Authorization Flow

---

One way in which Google have improved the security of Google Drive APIs in the last few years is by eliminating support for older browsers and authentication mechanisms. For this reason, the plugin is enhanced with approved techniques using Google Sign-in.

Successful authorization results in Google issuing an authorization token - thus you usually only need to authorize a new database once.

• Authorization Walkthrough
• Authorization Errors
• Authorization Tokens
  • Database-Stored Tokens
  • Session-Stored Tokens

---

Authorization Walkthrough

When you invoke a sync command from the plugin menu, the plugin will determine if first you need to authorize.
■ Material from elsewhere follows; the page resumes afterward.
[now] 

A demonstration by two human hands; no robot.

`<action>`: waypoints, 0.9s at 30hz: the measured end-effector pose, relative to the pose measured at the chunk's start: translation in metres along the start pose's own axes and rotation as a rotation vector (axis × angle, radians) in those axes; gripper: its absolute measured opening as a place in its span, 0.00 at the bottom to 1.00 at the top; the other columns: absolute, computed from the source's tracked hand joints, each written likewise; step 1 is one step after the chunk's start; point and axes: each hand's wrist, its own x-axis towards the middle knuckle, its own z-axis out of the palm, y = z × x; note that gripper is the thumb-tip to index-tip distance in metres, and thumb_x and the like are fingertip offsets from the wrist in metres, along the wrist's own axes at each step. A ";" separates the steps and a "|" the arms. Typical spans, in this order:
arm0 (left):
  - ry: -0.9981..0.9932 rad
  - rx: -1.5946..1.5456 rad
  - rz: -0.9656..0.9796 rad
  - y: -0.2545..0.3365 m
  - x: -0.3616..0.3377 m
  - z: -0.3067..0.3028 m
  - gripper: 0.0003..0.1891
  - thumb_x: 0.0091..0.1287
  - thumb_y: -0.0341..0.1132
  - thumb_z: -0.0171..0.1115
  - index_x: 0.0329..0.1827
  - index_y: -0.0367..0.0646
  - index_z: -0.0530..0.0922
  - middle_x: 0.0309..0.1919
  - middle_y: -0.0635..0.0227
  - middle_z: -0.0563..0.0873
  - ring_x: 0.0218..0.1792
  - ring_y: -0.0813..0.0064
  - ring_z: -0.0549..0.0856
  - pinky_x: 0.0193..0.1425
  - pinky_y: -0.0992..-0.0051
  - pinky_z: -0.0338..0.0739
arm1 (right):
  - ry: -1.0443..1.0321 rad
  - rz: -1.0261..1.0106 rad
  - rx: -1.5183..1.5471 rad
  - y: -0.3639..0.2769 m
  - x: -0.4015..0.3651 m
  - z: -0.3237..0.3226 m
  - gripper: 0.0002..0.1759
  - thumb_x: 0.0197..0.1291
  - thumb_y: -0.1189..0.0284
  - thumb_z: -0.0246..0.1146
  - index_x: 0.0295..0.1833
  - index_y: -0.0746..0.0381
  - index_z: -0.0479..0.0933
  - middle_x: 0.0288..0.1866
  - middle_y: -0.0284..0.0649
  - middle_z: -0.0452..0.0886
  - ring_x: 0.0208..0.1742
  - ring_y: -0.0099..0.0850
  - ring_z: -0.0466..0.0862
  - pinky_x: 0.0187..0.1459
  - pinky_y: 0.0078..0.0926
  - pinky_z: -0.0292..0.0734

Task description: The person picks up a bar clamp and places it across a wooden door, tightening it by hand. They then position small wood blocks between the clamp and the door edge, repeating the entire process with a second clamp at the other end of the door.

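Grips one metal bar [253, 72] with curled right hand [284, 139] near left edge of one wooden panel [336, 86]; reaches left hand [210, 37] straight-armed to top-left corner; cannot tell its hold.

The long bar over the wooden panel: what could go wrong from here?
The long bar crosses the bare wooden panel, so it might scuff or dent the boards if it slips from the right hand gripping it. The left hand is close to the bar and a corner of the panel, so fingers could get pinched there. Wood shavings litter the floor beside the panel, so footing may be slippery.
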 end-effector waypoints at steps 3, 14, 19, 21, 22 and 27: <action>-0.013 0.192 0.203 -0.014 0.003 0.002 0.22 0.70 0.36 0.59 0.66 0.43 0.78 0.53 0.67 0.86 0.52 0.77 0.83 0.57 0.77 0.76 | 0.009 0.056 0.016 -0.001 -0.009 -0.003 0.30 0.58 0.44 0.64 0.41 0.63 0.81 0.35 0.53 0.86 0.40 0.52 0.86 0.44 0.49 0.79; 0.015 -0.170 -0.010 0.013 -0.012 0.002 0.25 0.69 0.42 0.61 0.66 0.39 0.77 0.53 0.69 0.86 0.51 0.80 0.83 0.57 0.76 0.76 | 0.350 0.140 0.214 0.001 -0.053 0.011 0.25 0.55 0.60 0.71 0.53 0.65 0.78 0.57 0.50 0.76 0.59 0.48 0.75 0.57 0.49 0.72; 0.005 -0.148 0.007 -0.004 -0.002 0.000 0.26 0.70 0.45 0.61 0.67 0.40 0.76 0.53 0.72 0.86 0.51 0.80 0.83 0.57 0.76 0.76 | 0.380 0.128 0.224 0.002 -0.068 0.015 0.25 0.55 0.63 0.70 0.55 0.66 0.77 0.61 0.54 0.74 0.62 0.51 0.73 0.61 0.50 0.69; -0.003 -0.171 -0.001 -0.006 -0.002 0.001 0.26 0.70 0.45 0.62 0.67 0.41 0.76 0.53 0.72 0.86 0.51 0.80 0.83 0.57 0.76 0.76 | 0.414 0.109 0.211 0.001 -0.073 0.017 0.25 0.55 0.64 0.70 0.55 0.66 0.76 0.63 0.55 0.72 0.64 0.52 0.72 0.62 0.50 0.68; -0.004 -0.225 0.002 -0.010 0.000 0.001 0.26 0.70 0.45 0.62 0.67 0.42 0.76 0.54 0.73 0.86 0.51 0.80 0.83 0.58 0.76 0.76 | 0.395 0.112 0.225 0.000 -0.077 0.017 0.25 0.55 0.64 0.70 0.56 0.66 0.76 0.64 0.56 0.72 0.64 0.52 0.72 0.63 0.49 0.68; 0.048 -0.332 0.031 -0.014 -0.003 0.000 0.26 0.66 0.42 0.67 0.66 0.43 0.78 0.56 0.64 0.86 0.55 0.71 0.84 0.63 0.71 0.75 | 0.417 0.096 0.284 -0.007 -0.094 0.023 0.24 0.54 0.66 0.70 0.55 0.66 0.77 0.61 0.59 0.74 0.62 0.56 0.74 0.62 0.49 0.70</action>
If so, it will display this prompt window:

This prompt notifies you that your consent is needed to operate the plugin. Because the plugin also opens the Windows-default web browser application, the prompt and KeePass may become hidden behind the Google Sign-in page display. The image below shows the plugin waiting for the user enter credentials in the Google Sign-in page. The Google Sign-in page may have a different appearance if the browser is already signed on to Google.

Note that the plugin prompt dialog provides Copy User and Copy Password buttons. If the configured plugin entry contains your Google credentials, these buttons are enabled. Clicking them invokes the KeePass clipboard copy function, to facilitate data entry in the Sign-in page.

After you successfully sign on in the browser, the Google authentication service may prompt you confirm your consent, showing a page similar to the image below:

While this warning is true, please understand that the plugin only accesses Drive files that have the same name as your KeePass database file. The plugin does not access, create, or delete any Drive file or folder except the KeePass database it is configured to access.

If you click Allow above, you may then be prompted to affirm, as shown:

After you click Allow, the browser will show a “return to KeePass” message. The plugin will automatically close the prompt dialog, and begin processing the command that initiated the authorization sequence. If the command was Sync with Drive, KeePass will show a message in its status bar after the command completes successfully, such as shown below.

---

Authorization Errors

If Google Sign-in does not authorize the plugin, the browser may display an error such as this:

If this or a similar error message appears, try the following configuration options:

• Disable “legacy” credential options (this should always work).
• If you must use legacy credentials, enable the Use Limited Drive Access option.
• Supply your own OAuth 2.0 credentials.

The legacy KeePass Google Sync Plugin 3.0 built-in credentials have been replaced, making obsolete the Use Limited Drive Access workaround, and personal OAuth 2.0 credentials. It is highly recommended to disable the legacy credentials option and use the new built-in credentials.

---

Authorization Tokens

When you successfully authorize, the plugin engages the Google Sign-in service to obtain an authorization token. This token is proof of your consent, and the plugin can use it in subsequent requests to use the Google Drive API on your behalf. The authorization token allows the plugin to perform sync commands without requiring you to Sign-in each time.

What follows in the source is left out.